--- In FairfieldLife@yahoogroups.com, "Marek Reavis" <[EMAIL PROTECTED]>
wrote:
>
> Thank you, Judy, this is excellent and such a better expression of 
> what I was trying to write about in reply to t3rinity's post.

Thanks for your post Marek.  I don't think any claim about what
another person can or cannot experience could be valid.  How could
anyone know this?  I certainly don't think that people who believe in
God can't be rational people who have good reasons for the things they
choose, or are limited in any other way. 

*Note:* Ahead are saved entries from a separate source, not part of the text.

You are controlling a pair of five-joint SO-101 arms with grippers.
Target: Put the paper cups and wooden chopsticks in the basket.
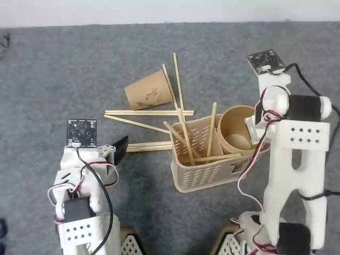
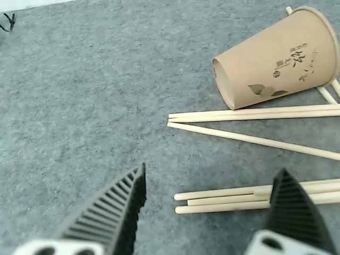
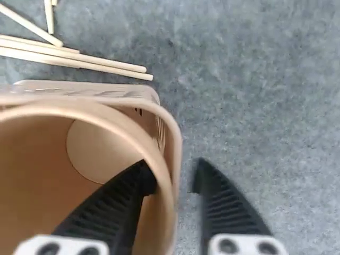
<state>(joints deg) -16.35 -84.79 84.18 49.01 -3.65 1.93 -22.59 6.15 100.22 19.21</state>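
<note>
Holds left hand [image 2: 212,170] spread above loose chopsticks [image 2: 223,199]: light, stiff, roll-prone; pinch mid-length. Straddles cup [image 3: 79,154] rim with right hand [image 3: 174,163], seemingly unclamped.

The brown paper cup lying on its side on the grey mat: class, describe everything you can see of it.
The brown paper cup lies tipped on its side on the grey mat. It is tapered, of plain brown paper, with a dark leaf motif and lettering printed on its wall. In the left wrist view its narrow, recessed base faces the camera and its wider rolled rim points away. Loose wooden chopsticks lie close along its wall and by its rim; contact cannot be told.
</note>
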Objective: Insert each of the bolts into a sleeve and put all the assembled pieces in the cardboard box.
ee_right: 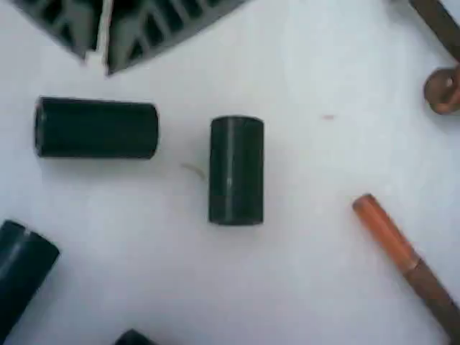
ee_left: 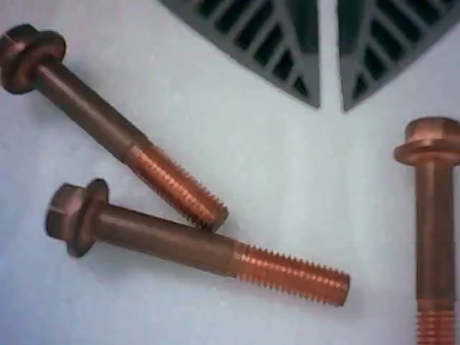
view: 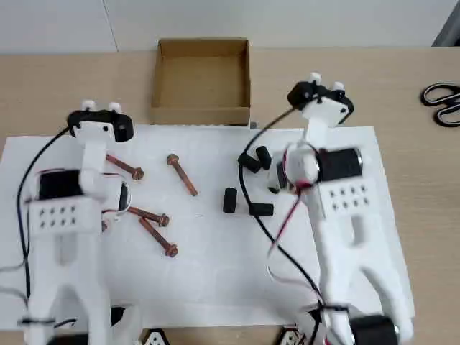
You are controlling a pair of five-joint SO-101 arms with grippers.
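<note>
Cardboard box [view: 200, 113] sits open at the far side of the bench [view: 402, 86], front wall touching the back edge of the white sheet [view: 215, 280], its floor bare cardboard. All the parts lie loose on the sheet, nothing assembled yet. Bolts are on the left half: one bolt [view: 126, 167] just beside the left arm [view: 68, 208], a second bolt [view: 182, 174] nearer the middle, and a lower pair [view: 149, 215] close together in front of those. Black sleeves sit centre-right: a far pair [view: 249, 162] touching each other next to the right arm [view: 338, 194], a lone sleeve [view: 229, 200] near the middle, and another sleeve [view: 261, 210] lying crosswise just beside it, not touching. Left gripper [ee_left: 330, 106] hangs above the bolts, fingers drawn together to a thin slit with nothing between them. Under it, one bolt's threaded tip [ee_left: 205, 208] rests against the shank of its neighbour [ee_left: 165, 241]; a third bolt [ee_left: 435, 215] lies apart from both. Right gripper [ee_right: 100, 63] hangs above the sleeves, fingers likewise pulled together and holding nothing. Below it two sleeves lie at right angles, apart, with a bolt's threaded end [ee_right: 392, 241] near them. Scissors [view: 442, 100] lie on bare bench at the far right, well apart from everything.
</note>
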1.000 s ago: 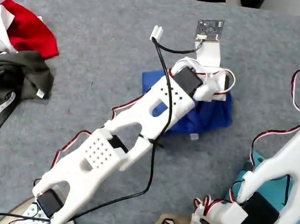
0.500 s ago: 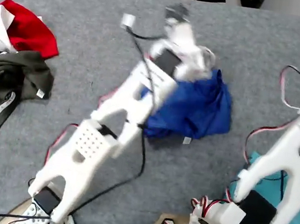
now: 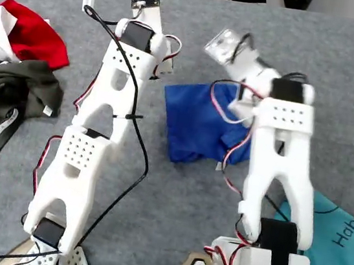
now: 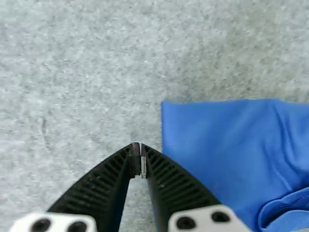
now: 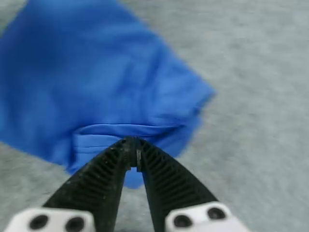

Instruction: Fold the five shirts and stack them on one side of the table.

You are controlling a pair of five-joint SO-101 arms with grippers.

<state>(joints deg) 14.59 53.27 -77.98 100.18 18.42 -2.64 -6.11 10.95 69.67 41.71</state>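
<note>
The left pincer (image 4: 136,157) is closed tip to tip with nothing between, and it stands over the bare grey surface (image 4: 72,72), just beside one corner of the blue shirt (image 4: 231,145). The right pincer (image 5: 133,153) is closed too, with its tips over a folded edge of the blue shirt; whether it pinches the cloth, I cannot tell. A small white label (image 3: 220,167) sits at the blue shirt's edge, and the teal shirt (image 3: 337,258) near it carries dark letters.
</note>
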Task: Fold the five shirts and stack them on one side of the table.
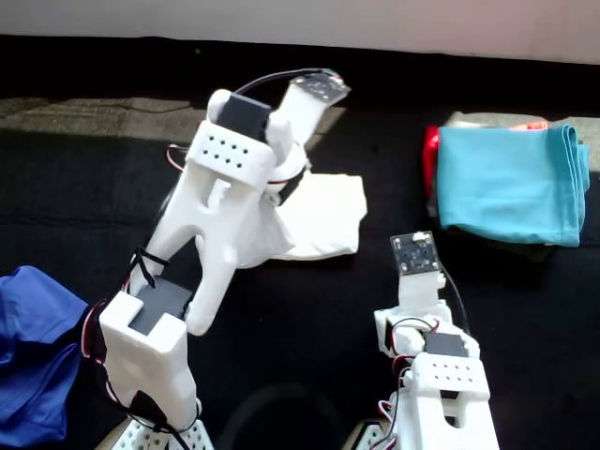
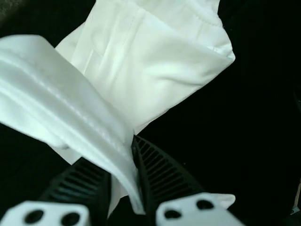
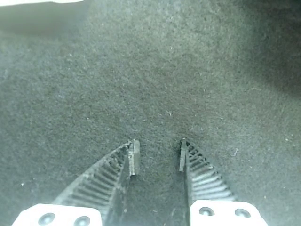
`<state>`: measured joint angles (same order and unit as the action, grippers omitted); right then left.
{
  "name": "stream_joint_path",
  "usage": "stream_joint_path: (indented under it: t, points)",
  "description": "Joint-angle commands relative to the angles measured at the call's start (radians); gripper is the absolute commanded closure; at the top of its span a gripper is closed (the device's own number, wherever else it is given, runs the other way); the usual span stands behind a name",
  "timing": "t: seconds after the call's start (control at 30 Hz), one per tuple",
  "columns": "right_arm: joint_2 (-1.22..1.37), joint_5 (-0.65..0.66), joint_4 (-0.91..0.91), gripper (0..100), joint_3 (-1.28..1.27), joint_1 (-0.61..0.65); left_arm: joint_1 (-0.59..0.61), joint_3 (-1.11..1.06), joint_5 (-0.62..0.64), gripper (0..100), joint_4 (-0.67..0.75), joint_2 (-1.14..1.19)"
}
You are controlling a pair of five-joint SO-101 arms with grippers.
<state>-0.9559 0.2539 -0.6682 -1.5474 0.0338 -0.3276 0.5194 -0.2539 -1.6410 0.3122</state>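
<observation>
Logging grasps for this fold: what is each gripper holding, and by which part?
The left gripper pinches a folded edge of the white shirt; the right gripper is open, holding nothing.

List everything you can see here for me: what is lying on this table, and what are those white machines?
white shirt: one, white, mid-table, partly folded, one edge lifted
teal shirt: one, teal, folded, on top of the stack at the table's right side
red shirt: one, red, under the teal shirt, its edge peeking out
blue shirt: one, blue, crumpled beside the left arm's base
table cover: one, black, spread over the table
left arm: one, white, stretched over the white shirt
right arm: one, white, at the near edge
left pincer: one, black fingers, shut on the white shirt's edge
right pincer: one, black fingers, open, over bare table cover
</observation>
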Motion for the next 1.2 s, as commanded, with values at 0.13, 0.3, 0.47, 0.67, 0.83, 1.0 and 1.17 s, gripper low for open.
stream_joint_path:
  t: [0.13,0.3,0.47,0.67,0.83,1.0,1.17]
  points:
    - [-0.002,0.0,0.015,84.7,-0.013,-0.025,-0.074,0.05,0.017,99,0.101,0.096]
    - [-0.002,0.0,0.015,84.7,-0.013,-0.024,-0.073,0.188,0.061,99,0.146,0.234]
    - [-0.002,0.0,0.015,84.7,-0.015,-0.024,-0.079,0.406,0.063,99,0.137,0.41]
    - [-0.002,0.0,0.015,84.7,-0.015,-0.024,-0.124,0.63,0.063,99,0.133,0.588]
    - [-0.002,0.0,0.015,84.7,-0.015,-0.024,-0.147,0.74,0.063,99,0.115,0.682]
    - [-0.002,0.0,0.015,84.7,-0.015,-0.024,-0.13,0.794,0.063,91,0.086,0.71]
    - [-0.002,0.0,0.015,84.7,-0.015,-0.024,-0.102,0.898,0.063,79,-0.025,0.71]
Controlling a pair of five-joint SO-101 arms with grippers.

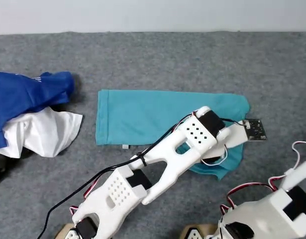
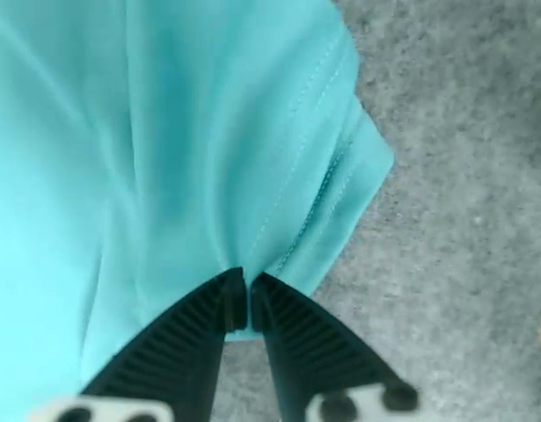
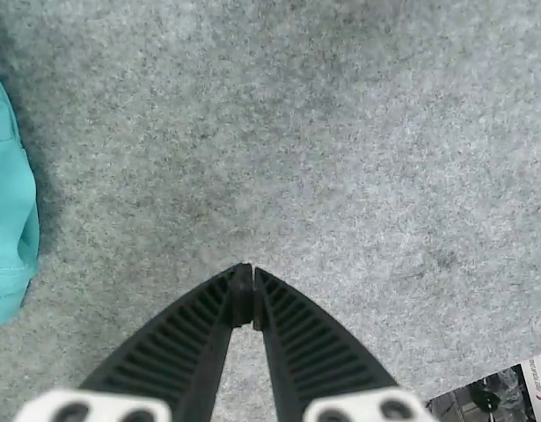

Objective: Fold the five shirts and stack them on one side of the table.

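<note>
**Left gripper pinches the edge of the teal shirt**

From where I stand, the teal shirt [image 1: 143,117] lies spread out across the middle of the grey table [image 1: 192,59]. Most of it is flat, a long rectangle running side to side. Its near corner on the robot's right is bunched and folded over on itself. The left arm [image 1: 162,159] stretches diagonally from the near edge of the table and ends over that bunched corner.

Seen from the left wrist, the left gripper [image 2: 241,299] is clamped tight on the hem of the teal shirt. Its black ribbed fingers [image 2: 186,338] meet at the tips, with a bit of cloth caught between them. Creases in the cloth run away from the pinch, and a stitched seam sits just beside it.

The right arm [image 1: 272,209] sits at the near right corner of the table, well apart from the shirt. The right gripper [image 3: 245,294] is closed with nothing in it, its tips pressed together over bare grey table. From the right wrist, a rounded fold of the teal shirt shows off to one side, apart from the fingers.

Far over on the robot's left lies a crumpled blue shirt [image 1: 23,92]. A white shirt [image 1: 43,132] sits right against it, partly tucked under it. Both are unfolded and apart from the teal one.
</note>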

One of my goals in this discussion has been to make a case that as far
apart as atheists and theists seem on that one issue (and for one
version of God), they share much more humanity.  I set myself up a bit
making this point on a spiritual board where my POV has a high
"cootie" factor.

I was not trying to convince anyone that my POV is right or debate
it's superiority (as Edg wants me to do) or try to argue that others
should adapt it.  But evaluating my capacities for love or passion for
reality as limited seems to go against everything I value in other
people's spiritual perspective. Spirituality may aspire to explain the
ultimate reality of life, but at the very least I would expect it to
be able to summon a good Kumbaya vibe around the human campfire.


 



> 
> **
> 
> --- In FairfieldLife@yahoogroups.com, "authfriend" <jstein@> wrote:
> >
> > --- In FairfieldLife@yahoogroups.com, t3rinity <no_reply@> wrote:
> > <snip>
> >   An atheist may be in awe, but
> > > basically (Unless he is a Buddhist or Taoist)he is just exploring
> > > a kind of a metaphysical study. So he may be in awe, yes. But he
> > > cannot LOVE reality as such, and he cannot develop a passion about
> > > it.
> > 
> > Boy, Michael, I don't think that's true. Some of
> > the most passionate expressions of love for
> > reality-as-such that I've ever encountered have
> > come from atheists.
> > 
> > One of my favorite passages is from the end of
> > atheist physicist Heinz Pagels's "Cosmic Code,"
> > a book for the general reader about physics and
> > quantum mechanics:
> > 
> > "Science is not the enemy of humanity but one of the deepest 
> > expressions of the human desire to realize that vision of infinite 
> > knowledge. Science shows us that the visible world is neither 
> matter 
> > nor spirit; the visible world is the invisible organization of 
> > energy. I do not know what the future sentences of the cosmic code 
> > will be. But it seems certain that the recent human contact with 
> the 
> > invisible world of quanta and the vastness of the cosmos will shape 
> > the destiny of our species or whatever we may become.
> > 
> > "I used to climb mountains in snow and ice, hanging onto the sides 
> of 
> > great rocks. I was describing one of my adventures to an older 
> friend 
> > once, and when I had finished he asked me, 'Why do you want to kill 
> > yourself?' I protested. I told him that the rewards I wanted were 
> of 
> > sight, of pleasure, of the thrill of pitting my body and my skills 
> > against nature. My friend replied, 'When you are as old as I am you 
> > will see that you are trying to kill yourself.'
> > 
> > "I often dream about falling. Such dreams are commonplace to the 
> > ambitious or those who climb mountains. I dreamed I was clutching 
> at 
> > the face of a rock but it did not hold. Gravel gave way. I grasped 
> > for a shrub, but it pulled loose, and in cold terror I fell into 
> the 
> > abyss. Suddenly I realized that my fall was relative; there was no 
> > bottom and no end. A feeling of pleasure overcame me. I realized 
> that 
> > what I embody, the principle of life, cannot be destroyed. It is 
> > written into the cosmic code, the order of the universe. As I 
> > continued to fall in the dark void, embraced by the vault of the 
> > heavens, I sang to the beauty of the stars and made my peace with 
> the 
> > darkness."
> > 
> > I don't think it gets much more passionate
> > than that.
> > 
> > There is a huge tragic irony in the last two
> > paragraphs, however. Not long after this was
> > written, Pagels died in a fall while mountain
> > climbing. Not only does that make the dream
> > rather eerie, but even more so the paragraph
> > above it about mountain climbing involving a
> > subconscious death wish.
> > 
> > It's almost as if Pagels had become impatient
> > with human progress toward the "infinite
> > knowledge" he refers to in the first paragraph,
> > and his subconscious mind had prodded him to
> > "let go" of the struggle to climb the mountains
> > of ignorance and instead experience directly his
> > oneness with the order of the universe.